Herr Hitler has made the policy of Britain and France clear. Both Mr. Eden and M. Blum have held their hands out to Germany. Herr Hitler has grasped neither. To K. Blum'S speech of a Week earlier he did not so much as refer. He is fully entitled to take his course, but his course sets other courses too. If there is any ground for the belief that Germany will make war if she thinks it safe, she must never be allowed to think it safe. No nation in Europe dreams of aggression against her. The much-vilified Franco-Soviet Pact means nothing un- less France or Russia is attacked. But if Germany should attack, she would have to reckon with the mobilisation of overwhelming force against her—and she could place no reliance on Italy, for Italy would never risk action against the British and French fleets in the Mediterranean.
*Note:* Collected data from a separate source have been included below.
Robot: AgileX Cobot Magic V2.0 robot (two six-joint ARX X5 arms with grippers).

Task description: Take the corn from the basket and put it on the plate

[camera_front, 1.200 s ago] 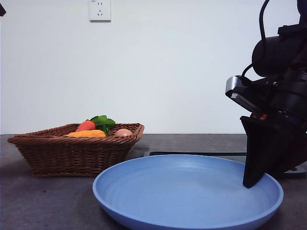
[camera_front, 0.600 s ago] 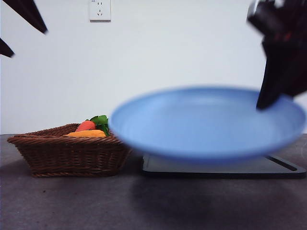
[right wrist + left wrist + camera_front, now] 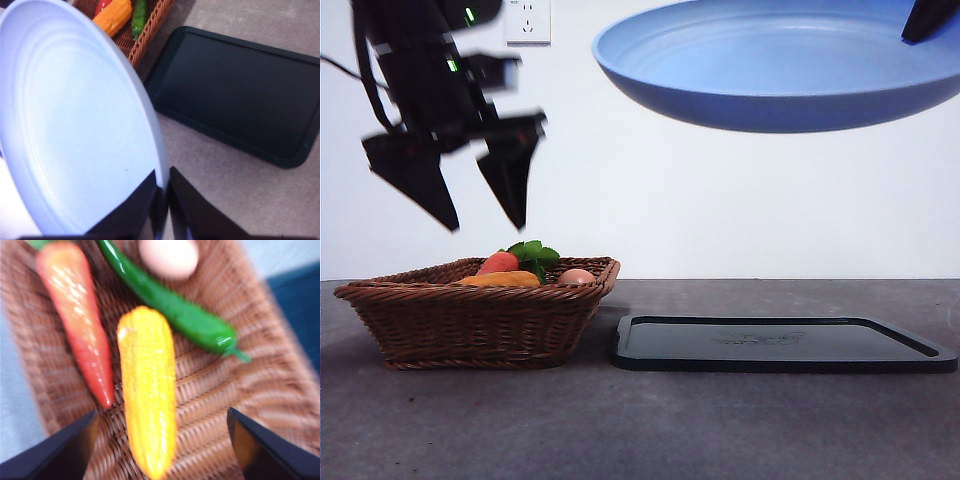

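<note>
Since half a second ago the plate has gone from just above the tray to high at the top of the front view, and a second arm has come in from the upper left.

Right gripper: jaws pinched on the plate's rim, plate held in the air, well clear of the table. In the right wrist view the plate hangs partly over the basket, with the tray off to one side below.

Left gripper: jaws spread wide, hovering above the basket, touching nothing. Motion-blurred in the front view.

Corn lies flat in the basket, in line between the open jaws in the left wrist view. Carrot just beside it on one side, green pepper on the other. Egg sits near the pepper's far end.

Tray lies flat on the table, just beside the basket.
</note>
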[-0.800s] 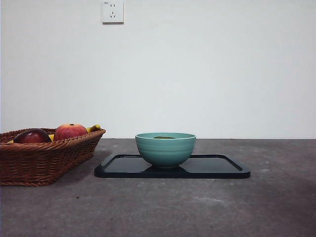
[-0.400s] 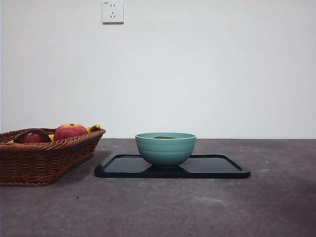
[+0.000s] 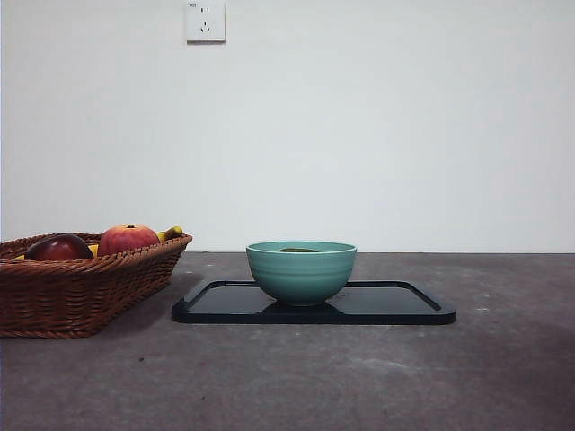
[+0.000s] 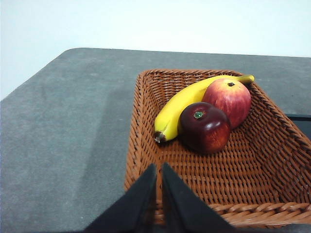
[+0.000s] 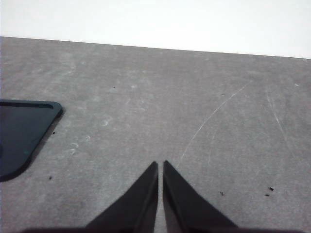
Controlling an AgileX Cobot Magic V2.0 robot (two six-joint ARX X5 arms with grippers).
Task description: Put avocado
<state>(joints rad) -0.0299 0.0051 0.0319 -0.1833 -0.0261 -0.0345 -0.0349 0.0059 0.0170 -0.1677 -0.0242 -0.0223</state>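
With the avocado (image 3: 299,250) already sitting in the bowl (image 3: 301,272), you look finished. Both your left gripper (image 4: 159,167), over the basket (image 4: 146,121), and your right gripper (image 5: 160,165), beside the tray (image 5: 19,131), are pinched closed and empty.

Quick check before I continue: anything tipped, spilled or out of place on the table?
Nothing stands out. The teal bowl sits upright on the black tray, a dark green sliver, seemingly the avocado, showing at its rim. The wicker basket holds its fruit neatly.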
In those facts lies for the moment the best security of peace. It is a humilia- tion to Europe that peace should have to rest on such a basis, but at least the breathing-space can be used in the search for a better basis. If Germany wants understanding, doors are open on every side. Mr. Eden has opened them. M. Blum has opened them. Dr. Benes has opened them. The so-called Locarno conversations are still waiting for Germany, and for her only. Meanwhile the Western States must rearm, and pay the price it costs. But that does not dispense them for a moment from the duty of striving ceaselessly in spite of everything to achieve a comprehensive European settlement.